Each entry should be copied as it stands, leaving the pictures behind.

[Records for this task]:
--
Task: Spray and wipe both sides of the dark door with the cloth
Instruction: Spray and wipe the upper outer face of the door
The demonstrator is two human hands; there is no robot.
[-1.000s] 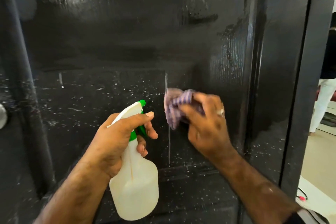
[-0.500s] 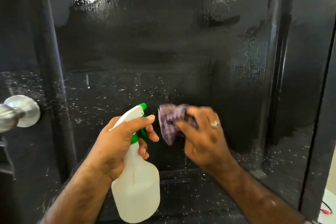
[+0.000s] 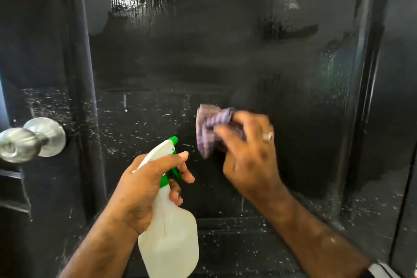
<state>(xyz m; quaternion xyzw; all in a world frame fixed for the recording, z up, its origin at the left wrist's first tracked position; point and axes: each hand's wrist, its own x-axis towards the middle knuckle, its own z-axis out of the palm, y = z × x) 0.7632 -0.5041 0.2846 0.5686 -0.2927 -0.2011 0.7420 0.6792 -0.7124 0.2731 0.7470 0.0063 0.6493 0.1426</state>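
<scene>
A tall, glossy black panelled door (image 3: 225, 56) fills the view, its upper panel streaked with wet sheen and its middle and lower parts flecked with pale droplets. The right hand (image 3: 250, 160) presses a bunched purple-and-white striped cloth (image 3: 209, 126) flat against the door at about mid-height, just right of the panel's centre line; the fingers (image 3: 228, 133) are curled over the wad and hold it, and a silvery metal ring (image 3: 268, 136) shows on one of them. The hand is blurred. Just below and to the left of the cloth, apart from it, the left hand (image 3: 144, 189) grips the neck of a translucent white plastic spray bottle (image 3: 169, 244) with a white head and green nozzle tip (image 3: 174, 140); its fingers wrap round the neck and the green trigger, the thumb lying along the top of the head. The bottle hangs upright in front of the door's lower rail, nozzle pointed at the door. At the left edge of the door a round brushed-metal doorknob (image 3: 27, 142) sticks out, droplets speckling the paint around it.
</scene>
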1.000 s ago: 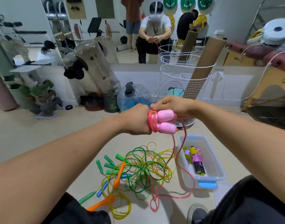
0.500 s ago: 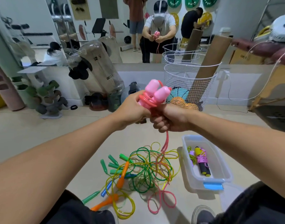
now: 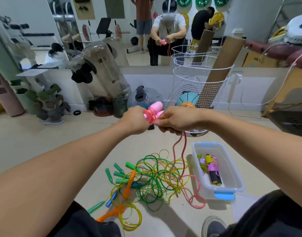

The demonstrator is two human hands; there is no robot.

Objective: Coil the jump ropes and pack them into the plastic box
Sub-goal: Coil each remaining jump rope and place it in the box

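head | single view | forward-down | close over hands (image 3: 163, 120)

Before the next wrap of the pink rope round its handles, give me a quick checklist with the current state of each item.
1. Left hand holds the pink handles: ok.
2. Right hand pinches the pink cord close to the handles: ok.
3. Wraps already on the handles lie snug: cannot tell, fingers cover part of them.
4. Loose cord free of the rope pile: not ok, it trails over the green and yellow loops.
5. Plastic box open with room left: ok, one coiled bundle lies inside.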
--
[Task solution]:
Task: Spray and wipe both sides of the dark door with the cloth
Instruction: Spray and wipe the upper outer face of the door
The demonstrator is two human hands; there is no robot.
[-1.000s] 
[-0.500s] 
[+0.000s] 
<state>(xyz m; quaternion xyzw; all in a world frame fixed for the recording, z up, its origin at the left wrist's first tracked position; point and axes: each hand's wrist, its own x-axis towards the middle knuckle, its own z-axis out of the palm, y = z × x) 0.7632 -0.5041 0.2846 0.5686 -0.2927 -0.2011 0.7420 0.6792 -0.7124 0.2731 0.7470 0.0063 0.6493 0.1426</state>
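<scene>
A tall, glossy black panelled door (image 3: 225, 56) fills the view, its upper panel streaked with wet sheen and its middle and lower parts flecked with pale droplets. The right hand (image 3: 250, 160) presses a bunched purple-and-white striped cloth (image 3: 209, 126) flat against the door at about mid-height, just right of the panel's centre line; the fingers (image 3: 228, 133) are curled over the wad and hold it, and a silvery metal ring (image 3: 268, 136) shows on one of them. The hand is blurred. Just below and to the left of the cloth, apart from it, the left hand (image 3: 144, 189) grips the neck of a translucent white plastic spray bottle (image 3: 169, 244) with a white head and green nozzle tip (image 3: 174, 140); its fingers wrap round the neck and the green trigger, the thumb lying along the top of the head. The bottle hangs upright in front of the door's lower rail, nozzle pointed at the door. At the left edge of the door a round brushed-metal doorknob (image 3: 27, 142) sticks out, droplets speckling the paint around it.
</scene>
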1.000 s ago: 
0.500 s ago: 
now: 

The demonstrator is two human hands; there is no robot.

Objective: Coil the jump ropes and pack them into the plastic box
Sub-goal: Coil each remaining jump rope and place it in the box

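head | single view | forward-down | close over hands (image 3: 163, 120)

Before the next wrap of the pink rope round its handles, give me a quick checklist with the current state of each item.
1. Left hand holds the pink handles: ok.
2. Right hand pinches the pink cord close to the handles: ok.
3. Wraps already on the handles lie snug: cannot tell, fingers cover part of them.
4. Loose cord free of the rope pile: not ok, it trails over the green and yellow loops.
5. Plastic box open with room left: ok, one coiled bundle lies inside.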

That concludes the exercise.